* TASK BRIEF *
Where a line in the listing contains the string "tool", copy that line out.

* INFORMATION SUPPLIED *
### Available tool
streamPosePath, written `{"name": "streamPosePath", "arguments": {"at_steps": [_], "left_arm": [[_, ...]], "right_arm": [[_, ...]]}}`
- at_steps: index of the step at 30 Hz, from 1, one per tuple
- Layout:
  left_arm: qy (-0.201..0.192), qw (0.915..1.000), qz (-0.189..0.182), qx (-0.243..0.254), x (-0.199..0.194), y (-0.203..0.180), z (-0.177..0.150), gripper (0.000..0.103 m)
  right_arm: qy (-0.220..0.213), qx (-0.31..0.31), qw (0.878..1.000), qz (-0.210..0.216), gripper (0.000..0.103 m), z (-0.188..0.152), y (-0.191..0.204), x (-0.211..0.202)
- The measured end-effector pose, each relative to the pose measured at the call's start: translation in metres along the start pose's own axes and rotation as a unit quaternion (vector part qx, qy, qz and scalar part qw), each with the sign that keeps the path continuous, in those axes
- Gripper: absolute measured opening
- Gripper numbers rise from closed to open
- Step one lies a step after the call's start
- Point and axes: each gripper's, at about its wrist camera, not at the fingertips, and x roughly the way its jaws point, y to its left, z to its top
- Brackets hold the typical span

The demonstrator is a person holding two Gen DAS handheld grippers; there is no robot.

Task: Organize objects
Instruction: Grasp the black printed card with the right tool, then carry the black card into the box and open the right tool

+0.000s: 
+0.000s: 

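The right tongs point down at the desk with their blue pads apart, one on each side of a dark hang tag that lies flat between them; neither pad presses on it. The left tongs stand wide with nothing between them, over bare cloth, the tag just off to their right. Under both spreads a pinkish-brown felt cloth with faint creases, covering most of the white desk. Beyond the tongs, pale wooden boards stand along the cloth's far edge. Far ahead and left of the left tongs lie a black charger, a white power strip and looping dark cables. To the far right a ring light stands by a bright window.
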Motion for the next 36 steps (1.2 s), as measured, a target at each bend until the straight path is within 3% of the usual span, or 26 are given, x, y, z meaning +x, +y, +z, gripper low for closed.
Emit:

* ANSWER FOR THIS EXERCISE *
### Available tool
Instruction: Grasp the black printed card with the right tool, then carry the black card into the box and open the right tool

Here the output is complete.